My AFR column today is on mental health, arguing that while there are some good youth programs, we shouldn't ignore the potential for mental health interventions before age 12 and after age 25.

Narrow Mental Health Focus, Australian Financial Review, 12 April 2011

An essential characteristic of great innovators is their single-minded focus. Imagine how much poorer the world would be if the Wright Brothers had been part-time trainspotters, if Bill Gates had spent half his childhood studying archaeology, or if Howard Florey had split his time equally between economics and medical research.

The great Oxford philosopher Isaiah Berlin once divided thinkers into hedgehogs, who know one big thing – and foxes, who know many little things. Using this metaphor, most scientific breakthroughs are performed by hedgehogs, whose unwavering focus on a single goal is what cracks the nut. By contrast, policymakers often need to be foxes, recognising that the world’s problems are complex, and that most challenges cannot be boiled down into a single idea.

In mental health policy today, considerable attention has been given to a pair of youth-focused approaches: headspace (for moderate mental ill-health) and EPPIC (for serious mental illness). Both strategies have shown promising results, with evaluations using matched treatment groups suggesting that headspace and EPPIC are effective.

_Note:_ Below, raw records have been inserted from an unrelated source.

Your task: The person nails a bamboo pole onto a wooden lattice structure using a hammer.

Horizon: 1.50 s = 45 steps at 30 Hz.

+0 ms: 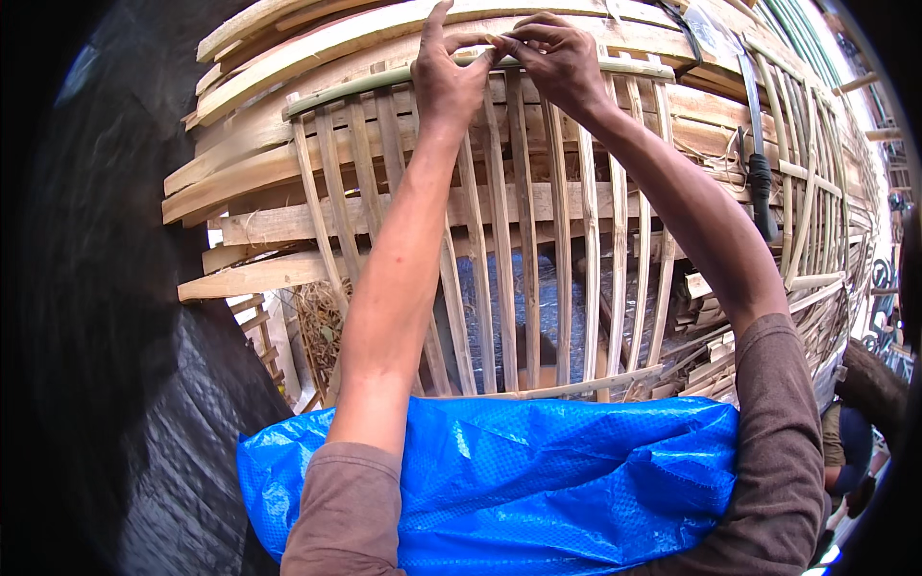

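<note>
Both arms stretch away from me to the far rail of a slatted bamboo rack. My left hand (449,82) and my right hand (562,69) meet above the green bamboo rail (360,86), thumbs and forefingers pinched close together. Whatever lies between the fingertips is too small to make out. One finger of the left hand points up. Pale narrow slats (499,240) run from that rail toward me to a thin near rail (586,386). My left forearm covers some of the slats.
Rough wooden planks (240,278) are stacked beneath and beyond the rack. A blue tarp (567,480) lies closest to me. At the right are a long blade with a black handle (760,187) and another slatted panel (812,182). Black sheeting (96,269) hangs left. A person (850,442) shows at the right edge.
</note>
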Tool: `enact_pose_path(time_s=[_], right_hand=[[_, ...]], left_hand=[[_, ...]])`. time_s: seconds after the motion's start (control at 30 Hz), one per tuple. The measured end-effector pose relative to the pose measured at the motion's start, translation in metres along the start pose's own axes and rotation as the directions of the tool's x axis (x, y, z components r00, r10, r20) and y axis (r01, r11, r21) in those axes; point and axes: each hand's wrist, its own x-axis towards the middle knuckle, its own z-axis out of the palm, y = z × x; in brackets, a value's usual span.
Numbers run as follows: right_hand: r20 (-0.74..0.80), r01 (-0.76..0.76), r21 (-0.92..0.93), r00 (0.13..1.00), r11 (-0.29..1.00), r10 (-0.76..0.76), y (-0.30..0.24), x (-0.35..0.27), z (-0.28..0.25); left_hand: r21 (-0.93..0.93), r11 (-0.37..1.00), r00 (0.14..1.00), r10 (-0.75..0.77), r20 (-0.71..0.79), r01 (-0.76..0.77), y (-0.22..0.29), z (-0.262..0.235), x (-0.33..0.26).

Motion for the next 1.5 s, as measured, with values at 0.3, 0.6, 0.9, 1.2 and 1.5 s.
enact_pose_path(time_s=[0.3, 0.6, 0.9, 1.2, 1.5], right_hand=[[-0.046, 0.084, -0.033, 0.995, 0.996, -0.086, -0.007, -0.003, 0.01], [0.0, 0.194, -0.12, 0.981, 0.974, -0.195, -0.023, 0.004, -0.051], [-0.062, -0.293, -0.713, 0.931, 0.637, 0.36, -0.03, -0.113, -0.27], [-0.544, -0.736, -0.676, 0.533, 0.039, 0.648, -0.085, -0.385, -0.318], [-0.36, -0.653, -0.733, 0.61, 0.191, 0.706, -0.158, -0.484, -0.252]], left_hand=[[0.155, 0.987, 0.999, 0.051, 0.01, -0.052, -0.007, -0.008, -0.004], [0.2, 0.973, 0.993, 0.117, 0.001, -0.115, -0.017, 0.003, -0.008], [0.218, 0.971, 0.995, 0.099, 0.008, -0.098, -0.016, 0.001, -0.006], [0.291, 0.952, 0.995, 0.087, 0.048, -0.097, -0.027, -0.006, -0.008], [0.343, 0.938, 0.998, 0.034, 0.045, -0.048, -0.032, -0.013, -0.002]])
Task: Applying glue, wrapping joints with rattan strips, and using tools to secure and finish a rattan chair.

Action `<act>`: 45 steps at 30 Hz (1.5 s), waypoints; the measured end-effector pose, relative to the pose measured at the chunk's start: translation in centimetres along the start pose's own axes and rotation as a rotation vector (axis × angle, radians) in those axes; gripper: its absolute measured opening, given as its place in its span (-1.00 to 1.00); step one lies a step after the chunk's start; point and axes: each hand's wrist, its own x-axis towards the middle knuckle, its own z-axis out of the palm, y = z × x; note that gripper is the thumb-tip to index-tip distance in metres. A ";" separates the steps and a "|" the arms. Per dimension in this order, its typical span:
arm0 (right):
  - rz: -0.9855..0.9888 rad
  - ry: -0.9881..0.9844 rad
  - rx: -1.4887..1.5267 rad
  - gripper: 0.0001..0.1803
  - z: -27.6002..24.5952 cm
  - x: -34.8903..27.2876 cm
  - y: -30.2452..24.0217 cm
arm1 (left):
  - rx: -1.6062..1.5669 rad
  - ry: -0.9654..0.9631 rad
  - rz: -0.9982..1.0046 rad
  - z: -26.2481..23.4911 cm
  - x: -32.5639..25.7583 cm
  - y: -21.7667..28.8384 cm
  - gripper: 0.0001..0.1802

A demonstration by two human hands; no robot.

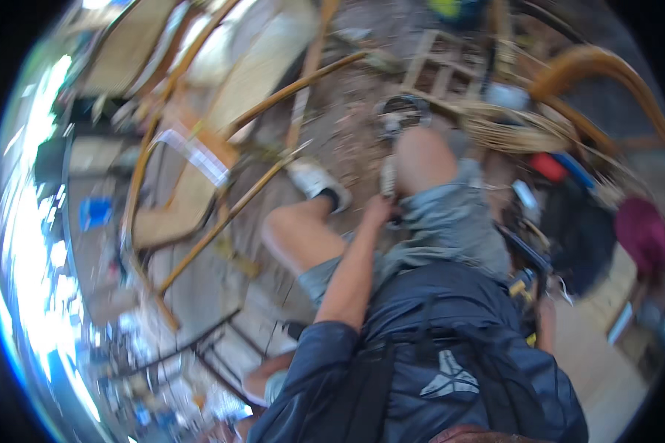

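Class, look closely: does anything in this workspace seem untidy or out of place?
Yes: the bundle of pale cane-like strips, right of the person's right knee. Loose ends stray outward instead of lying together, so it looks undone. Motion blur hides any finer damage.

Frame [233, 218] lies left of legs [427, 159], strips [521, 133] right.
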 end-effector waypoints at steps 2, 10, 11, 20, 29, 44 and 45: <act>0.089 -0.102 0.109 -0.64 -3.8 -1.3 -4.6 | 0.337 -0.059 0.297 0.4 1.7 -2.2 -0.72; 0.179 0.176 0.176 -0.71 -12.7 1.0 -2.6 | 0.138 -0.024 0.248 4.2 9.5 -6.2 -0.64; 0.073 0.282 0.252 -0.71 -16.7 -0.9 -5.3 | 0.150 -0.005 0.164 3.4 10.2 -6.0 -0.65; 0.016 0.822 0.942 -0.71 -30.4 -1.6 -7.3 | -0.673 -0.032 -0.219 1.9 13.6 -9.8 -0.67; -0.392 1.048 1.234 -0.75 -42.3 1.9 -2.8 | 0.023 -0.071 0.102 1.6 9.1 -7.0 -0.66; -0.057 1.768 1.813 -0.57 -47.4 -5.3 12.8 | -0.023 -0.107 0.002 -0.1 8.5 -5.7 -0.61; -0.062 1.782 1.808 -0.57 -47.8 -5.3 14.4 | -0.038 -0.111 0.002 -0.1 8.4 -5.7 -0.61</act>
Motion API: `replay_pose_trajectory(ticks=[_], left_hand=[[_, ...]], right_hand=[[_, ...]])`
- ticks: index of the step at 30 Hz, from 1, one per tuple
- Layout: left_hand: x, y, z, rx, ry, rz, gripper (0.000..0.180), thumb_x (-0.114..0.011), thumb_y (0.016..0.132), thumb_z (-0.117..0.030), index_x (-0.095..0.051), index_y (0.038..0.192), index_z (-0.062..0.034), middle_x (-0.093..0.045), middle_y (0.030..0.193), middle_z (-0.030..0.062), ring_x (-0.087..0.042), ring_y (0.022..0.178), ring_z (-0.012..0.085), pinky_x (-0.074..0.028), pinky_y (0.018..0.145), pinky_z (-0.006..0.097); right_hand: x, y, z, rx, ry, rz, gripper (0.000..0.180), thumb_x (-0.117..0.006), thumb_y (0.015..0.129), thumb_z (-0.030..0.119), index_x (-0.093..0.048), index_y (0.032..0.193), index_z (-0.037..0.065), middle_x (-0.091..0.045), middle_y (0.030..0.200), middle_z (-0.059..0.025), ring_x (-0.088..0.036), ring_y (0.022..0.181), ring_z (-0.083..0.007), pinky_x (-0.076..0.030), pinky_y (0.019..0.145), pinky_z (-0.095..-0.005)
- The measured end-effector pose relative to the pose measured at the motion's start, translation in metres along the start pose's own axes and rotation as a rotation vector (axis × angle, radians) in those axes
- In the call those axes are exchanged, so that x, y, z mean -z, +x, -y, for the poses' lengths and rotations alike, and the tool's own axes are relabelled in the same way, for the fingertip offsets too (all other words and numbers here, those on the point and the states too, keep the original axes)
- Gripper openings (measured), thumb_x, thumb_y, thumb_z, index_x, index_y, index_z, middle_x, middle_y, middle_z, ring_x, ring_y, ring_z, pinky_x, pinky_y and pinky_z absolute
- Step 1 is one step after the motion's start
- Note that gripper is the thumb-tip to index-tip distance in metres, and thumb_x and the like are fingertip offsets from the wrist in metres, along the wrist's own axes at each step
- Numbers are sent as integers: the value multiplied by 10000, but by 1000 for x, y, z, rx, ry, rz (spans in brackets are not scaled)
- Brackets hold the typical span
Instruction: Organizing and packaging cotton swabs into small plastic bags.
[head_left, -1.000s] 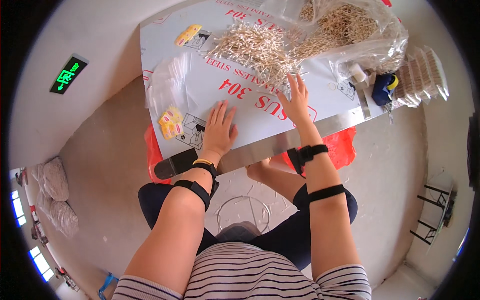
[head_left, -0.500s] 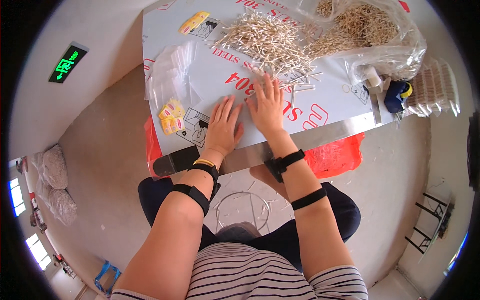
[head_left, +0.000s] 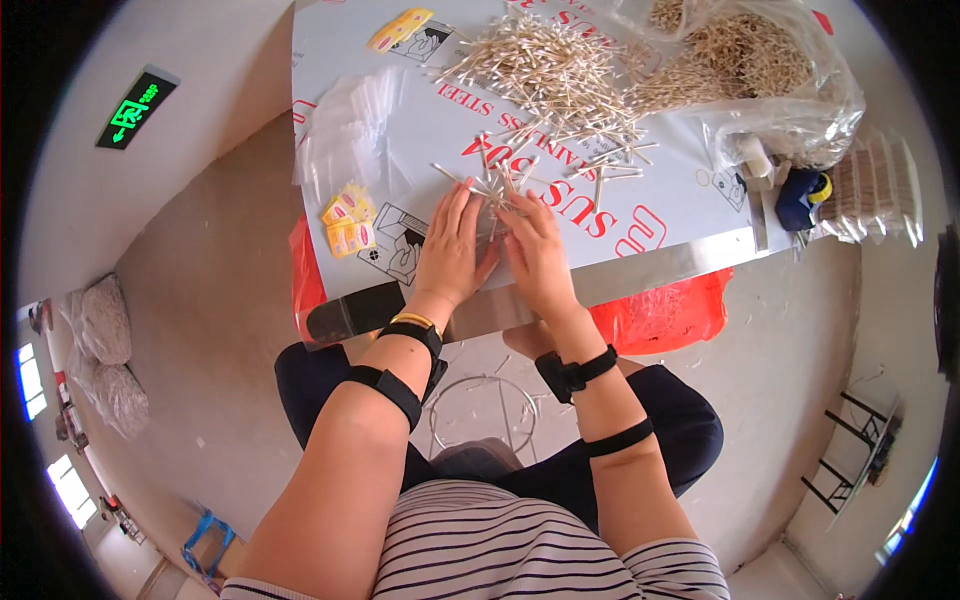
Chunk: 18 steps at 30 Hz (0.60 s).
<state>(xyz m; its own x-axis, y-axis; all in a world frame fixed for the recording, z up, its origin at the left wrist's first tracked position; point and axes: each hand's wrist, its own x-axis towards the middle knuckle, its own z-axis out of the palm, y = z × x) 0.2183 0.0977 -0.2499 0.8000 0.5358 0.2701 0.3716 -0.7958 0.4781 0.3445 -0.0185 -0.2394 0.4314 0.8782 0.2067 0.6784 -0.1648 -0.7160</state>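
Observation:
Cotton swabs lie in a loose cluster [head_left: 497, 184] on the metal-topped table [head_left: 425, 125], pointing in several directions between my fingertips. My left hand [head_left: 450, 248] rests flat at the cluster's left side, fingers stretched out and touching swabs. On the other side my right hand [head_left: 538, 250] has its fingers extended and slightly bent, with the tips against the swabs. Neither hand is closed around them. Beyond my hands spreads a large pile of cotton swabs [head_left: 555, 80], with stray ones along its near edge.
Clear flat plastic bags [head_left: 345, 140] and yellow printed cards [head_left: 349, 222] lie left; more yellow cards [head_left: 400, 30] lie farther back. A big clear bag [head_left: 835, 105] of swabs, a dark blue tape dispenser [head_left: 797, 200] and filled packs [head_left: 872, 190] stand right. Red plastic [head_left: 670, 315] hangs below the table edge.
My right hand has drawn back toward me from the pile's near edge. A small cluster of swabs now lies between my hands, apart from the pile.

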Motion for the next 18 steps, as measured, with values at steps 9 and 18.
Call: replay_pose_trajectory(ticks=[9,18], left_hand=[[-7,-5,5,-8,-39,-42,532,-781,828,-162,-513,1269,-30,-513,1398,152,-471,1363,396,-405,1163,493],[-9,-7,13,-59,-56,-67,523,-784,816,-193,-507,1233,-42,-551,1269,144,-545,1258,347,-368,1215,538]], right_hand=[[14,-4,-14,-109,-135,-158,539,-792,835,165,-623,1344,105,-567,1390,-130,-508,1318,-364,-397,1118,-497],[0,6,-12,-24,-362,-159,438,-678,924,194,-624,1356,137,-566,1403,-97,-471,1371,-325,-330,1181,-512]])
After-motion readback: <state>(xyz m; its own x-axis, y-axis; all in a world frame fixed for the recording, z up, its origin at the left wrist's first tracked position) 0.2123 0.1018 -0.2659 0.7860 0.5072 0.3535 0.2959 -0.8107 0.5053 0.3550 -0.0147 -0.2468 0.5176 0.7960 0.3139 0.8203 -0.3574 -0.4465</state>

While these results are impressive – and the work has been noted internationally – it is critical to keep the success of youth-based programs in perspective. The age range of 12 to 25 is undoubtedly an important one, but it is far from clear that this is the only point at which policymakers can intervene.

In lifecycle terms, most measures of mental illness peak are highest in the age range 35-44. According to the Australian Bureau of Statistics’ most recent National Survey of Mental Health and Wellbeing, this is the peak age range for affective disorders (such as depressive episodes) and anxiety disorders (such as post-traumatic stress disorder). The suicide rate also peaks in the age range 35-44. The average age of a suicide victim in Australia is 44, well above the eligibility age for headspace and EPPIC.

Like many physical health problems, mental disorders often have a long history – sometimes stretching back to adolescence. But it does not automatically follow that youth services will prevent problems from arising later in life. The Royal Australian and New Zealand College of Psychiatrists has noted that intervening prematurely could lead to patients being inappropriately labelled and medicated. As an analogy, we know that obesity and smoking can have their roots in the teenage years – yet it would be a mistake to think that either could be solved by a youth-only approach.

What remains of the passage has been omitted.